OSGeodata Discovery

Aus GISpunkt HSR
Wechseln zu: Navigation, Suche

See also: Geospatial Search (geodata and geo-webservices search) / Raumbezogene Suche (Geodaten- und Geodienste-Suche)

Need for geographic metadata exchange

Geoinformation content needs to be published and get disseminated somehow before it is being found by users.

Following are some thoughts to help discovery/search of georesource like datasets and WxS.

Geographic catalog (catalog service) or inventory are rather data provider centric names, so we prefer a user centric approach for the management of geodata and geometadata. See also OSGeodata for further discussion.

Before all we need a geographic metadata exchange model.
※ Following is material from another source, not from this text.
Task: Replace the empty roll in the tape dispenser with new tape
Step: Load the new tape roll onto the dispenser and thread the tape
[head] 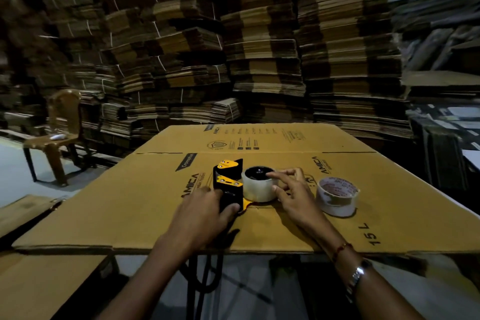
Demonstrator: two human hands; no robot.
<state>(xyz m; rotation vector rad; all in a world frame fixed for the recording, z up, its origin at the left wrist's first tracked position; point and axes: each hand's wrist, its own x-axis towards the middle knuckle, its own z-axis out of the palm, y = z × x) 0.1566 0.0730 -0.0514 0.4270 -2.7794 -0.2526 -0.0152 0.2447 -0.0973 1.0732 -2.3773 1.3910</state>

Then we need a geographic metadata exchange protocol.

Keywords: Open access to and dissemination of geographic data (geodata) and information; Metadata; Finding, harvesting or discovery of geodata and web map services; Interoperability; Integration; Service binding; Spatial data infrastructure; Standards.

Vision and Scenario

"We don’t know what people will want to do, or how they will want to do it, but we may know how to allow people to do what they want to do when they want to do it". (ockham.org)

User needs

  • End users need search services to discover geographic information.
  • Geodata owners need a metadata management tool (which implies an internal metadata model).
  • Geodata owners and service providers need (i) a metadata exchange model, (ii) an encoding of it, as well as (iii) a protocol for the exchange, dissemination and sharing of metadata.

Geo-metadata network vision

In the web and internet there are...

  • Web accessible datasets.
  • Web accessible metadata about datasets and/or WxS (WxS imply pointers to data access points).
  • Web accessible datasets and metadata about datasets and/or WxS.
  • A lot of other documents, like WCS, etc.

Given these georesources, in the web and internet we need a...

  • Desktop and Web GIS: Access local datasets, remote datasets and remote WxS through direct launch or "(Remote) Resource open...". Requires online query to search services.
  • Meta-searchengine: List of georesources, especially ranked metadata records. Quality measures obvious to boost ranking. Requires web crawling.
  • Metadata directory/registry: A (sorted) list of public accessible MD catalogs, including their records. Allows consolidated searching across catalogs/repositories. Harvesters update their indexes. Quality measures possible. Requires registration of catalogs/repositories.
  • Metadata catalog (repository) = A set of each *owns* metadata about datasets and/or WxS. Typically metadata catalogs include a metadata editor; they are tightly coupled with georesources (aka registration of georesources).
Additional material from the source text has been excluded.